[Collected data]

- - -

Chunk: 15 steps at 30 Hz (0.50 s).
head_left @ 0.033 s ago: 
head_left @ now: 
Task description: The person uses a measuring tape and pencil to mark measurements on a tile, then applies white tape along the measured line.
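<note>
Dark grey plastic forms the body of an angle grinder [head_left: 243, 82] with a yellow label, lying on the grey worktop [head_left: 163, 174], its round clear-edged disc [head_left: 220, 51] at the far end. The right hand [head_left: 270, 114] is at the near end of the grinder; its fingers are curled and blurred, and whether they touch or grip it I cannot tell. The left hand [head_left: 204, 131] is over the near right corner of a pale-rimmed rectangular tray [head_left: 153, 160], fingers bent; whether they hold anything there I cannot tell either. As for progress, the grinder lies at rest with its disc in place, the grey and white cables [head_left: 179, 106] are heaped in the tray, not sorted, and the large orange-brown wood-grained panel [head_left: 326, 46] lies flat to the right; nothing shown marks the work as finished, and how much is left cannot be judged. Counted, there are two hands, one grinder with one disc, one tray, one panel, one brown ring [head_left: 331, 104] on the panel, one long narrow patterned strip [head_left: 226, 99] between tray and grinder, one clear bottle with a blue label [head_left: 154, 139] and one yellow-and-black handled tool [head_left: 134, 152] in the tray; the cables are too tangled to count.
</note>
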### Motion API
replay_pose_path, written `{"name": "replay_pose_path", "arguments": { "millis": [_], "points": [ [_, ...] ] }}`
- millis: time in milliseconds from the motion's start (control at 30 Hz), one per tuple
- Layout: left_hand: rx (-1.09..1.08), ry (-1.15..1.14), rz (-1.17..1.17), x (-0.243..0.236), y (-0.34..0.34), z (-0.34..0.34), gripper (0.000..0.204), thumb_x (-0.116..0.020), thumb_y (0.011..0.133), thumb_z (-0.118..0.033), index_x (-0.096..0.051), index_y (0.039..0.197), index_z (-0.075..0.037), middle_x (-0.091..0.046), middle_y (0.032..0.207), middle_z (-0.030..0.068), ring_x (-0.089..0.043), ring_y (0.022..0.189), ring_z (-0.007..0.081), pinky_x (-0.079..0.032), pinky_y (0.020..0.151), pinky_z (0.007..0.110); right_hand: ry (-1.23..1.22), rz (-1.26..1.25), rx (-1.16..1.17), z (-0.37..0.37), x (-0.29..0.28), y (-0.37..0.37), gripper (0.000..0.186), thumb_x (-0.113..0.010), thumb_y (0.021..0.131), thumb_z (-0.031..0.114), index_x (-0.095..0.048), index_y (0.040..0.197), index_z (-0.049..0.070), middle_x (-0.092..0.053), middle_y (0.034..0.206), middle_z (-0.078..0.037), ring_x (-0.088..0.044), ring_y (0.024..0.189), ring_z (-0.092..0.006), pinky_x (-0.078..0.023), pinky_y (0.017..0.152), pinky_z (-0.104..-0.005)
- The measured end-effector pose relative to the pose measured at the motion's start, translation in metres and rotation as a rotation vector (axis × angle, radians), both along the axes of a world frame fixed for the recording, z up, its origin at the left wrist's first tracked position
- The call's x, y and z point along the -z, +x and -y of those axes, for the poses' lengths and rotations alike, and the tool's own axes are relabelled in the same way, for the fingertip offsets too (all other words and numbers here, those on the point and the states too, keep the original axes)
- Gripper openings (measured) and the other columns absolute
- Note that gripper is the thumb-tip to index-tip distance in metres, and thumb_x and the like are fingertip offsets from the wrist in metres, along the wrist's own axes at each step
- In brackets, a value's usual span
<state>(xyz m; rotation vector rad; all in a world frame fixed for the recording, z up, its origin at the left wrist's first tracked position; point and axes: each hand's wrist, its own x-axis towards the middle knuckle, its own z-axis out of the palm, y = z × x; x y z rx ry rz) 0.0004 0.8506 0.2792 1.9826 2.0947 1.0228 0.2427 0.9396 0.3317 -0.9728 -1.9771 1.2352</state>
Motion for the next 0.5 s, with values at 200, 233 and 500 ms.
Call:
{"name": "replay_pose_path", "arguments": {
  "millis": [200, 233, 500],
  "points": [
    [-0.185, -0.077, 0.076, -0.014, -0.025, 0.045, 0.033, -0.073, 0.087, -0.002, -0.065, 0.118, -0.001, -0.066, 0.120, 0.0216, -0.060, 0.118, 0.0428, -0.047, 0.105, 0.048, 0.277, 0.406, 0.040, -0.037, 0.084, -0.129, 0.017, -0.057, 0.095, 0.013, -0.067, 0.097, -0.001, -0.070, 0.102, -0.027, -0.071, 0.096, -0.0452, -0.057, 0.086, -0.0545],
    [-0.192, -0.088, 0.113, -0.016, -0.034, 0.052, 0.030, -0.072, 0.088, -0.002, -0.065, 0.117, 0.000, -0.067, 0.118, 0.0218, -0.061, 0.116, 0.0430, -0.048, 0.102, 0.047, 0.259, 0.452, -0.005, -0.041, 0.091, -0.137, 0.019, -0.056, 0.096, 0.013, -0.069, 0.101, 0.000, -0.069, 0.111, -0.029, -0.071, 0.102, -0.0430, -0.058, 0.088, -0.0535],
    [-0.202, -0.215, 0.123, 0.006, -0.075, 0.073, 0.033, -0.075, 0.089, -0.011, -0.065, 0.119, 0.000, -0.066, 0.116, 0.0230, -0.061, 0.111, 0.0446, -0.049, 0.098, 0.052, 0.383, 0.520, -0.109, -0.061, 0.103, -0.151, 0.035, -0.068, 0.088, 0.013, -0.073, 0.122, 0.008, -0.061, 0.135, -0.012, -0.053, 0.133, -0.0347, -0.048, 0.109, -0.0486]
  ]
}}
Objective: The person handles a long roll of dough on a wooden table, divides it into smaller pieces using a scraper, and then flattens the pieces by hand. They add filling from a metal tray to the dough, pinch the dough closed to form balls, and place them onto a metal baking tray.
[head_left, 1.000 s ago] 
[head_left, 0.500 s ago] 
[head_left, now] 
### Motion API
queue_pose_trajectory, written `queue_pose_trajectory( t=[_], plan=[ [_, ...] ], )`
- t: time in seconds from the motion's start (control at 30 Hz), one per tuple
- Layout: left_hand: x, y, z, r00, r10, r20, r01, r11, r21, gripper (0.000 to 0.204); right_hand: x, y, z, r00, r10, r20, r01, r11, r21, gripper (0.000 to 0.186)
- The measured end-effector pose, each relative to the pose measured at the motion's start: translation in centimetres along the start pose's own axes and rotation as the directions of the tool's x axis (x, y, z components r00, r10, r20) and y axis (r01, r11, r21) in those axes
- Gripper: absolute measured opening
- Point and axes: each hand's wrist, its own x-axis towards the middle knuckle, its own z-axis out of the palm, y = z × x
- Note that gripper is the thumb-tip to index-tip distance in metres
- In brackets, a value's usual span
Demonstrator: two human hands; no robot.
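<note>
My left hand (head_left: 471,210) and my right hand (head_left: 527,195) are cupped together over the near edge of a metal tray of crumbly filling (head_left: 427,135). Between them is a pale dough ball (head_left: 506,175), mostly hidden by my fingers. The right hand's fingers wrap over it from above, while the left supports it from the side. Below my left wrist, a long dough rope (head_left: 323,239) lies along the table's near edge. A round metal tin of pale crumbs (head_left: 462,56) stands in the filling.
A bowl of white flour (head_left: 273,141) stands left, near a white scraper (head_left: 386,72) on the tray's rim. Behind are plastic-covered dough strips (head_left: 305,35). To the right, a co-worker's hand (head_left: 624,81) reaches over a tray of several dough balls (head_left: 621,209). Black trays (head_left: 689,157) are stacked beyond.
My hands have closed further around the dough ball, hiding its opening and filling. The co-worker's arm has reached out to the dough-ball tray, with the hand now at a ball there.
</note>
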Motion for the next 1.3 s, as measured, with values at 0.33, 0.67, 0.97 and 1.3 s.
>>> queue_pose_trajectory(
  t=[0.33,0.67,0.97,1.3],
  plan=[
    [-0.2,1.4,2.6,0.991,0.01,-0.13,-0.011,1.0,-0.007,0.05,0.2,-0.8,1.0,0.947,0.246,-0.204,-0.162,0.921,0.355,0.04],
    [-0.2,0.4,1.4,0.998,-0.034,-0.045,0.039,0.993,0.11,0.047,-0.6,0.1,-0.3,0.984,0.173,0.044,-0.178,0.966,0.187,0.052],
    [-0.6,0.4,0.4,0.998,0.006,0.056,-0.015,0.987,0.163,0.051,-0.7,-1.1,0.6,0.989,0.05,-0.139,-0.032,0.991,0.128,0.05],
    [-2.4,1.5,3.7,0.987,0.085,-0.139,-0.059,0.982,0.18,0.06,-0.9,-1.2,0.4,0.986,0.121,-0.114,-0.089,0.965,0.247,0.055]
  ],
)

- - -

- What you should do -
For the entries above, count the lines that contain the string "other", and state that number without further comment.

- Task result -
2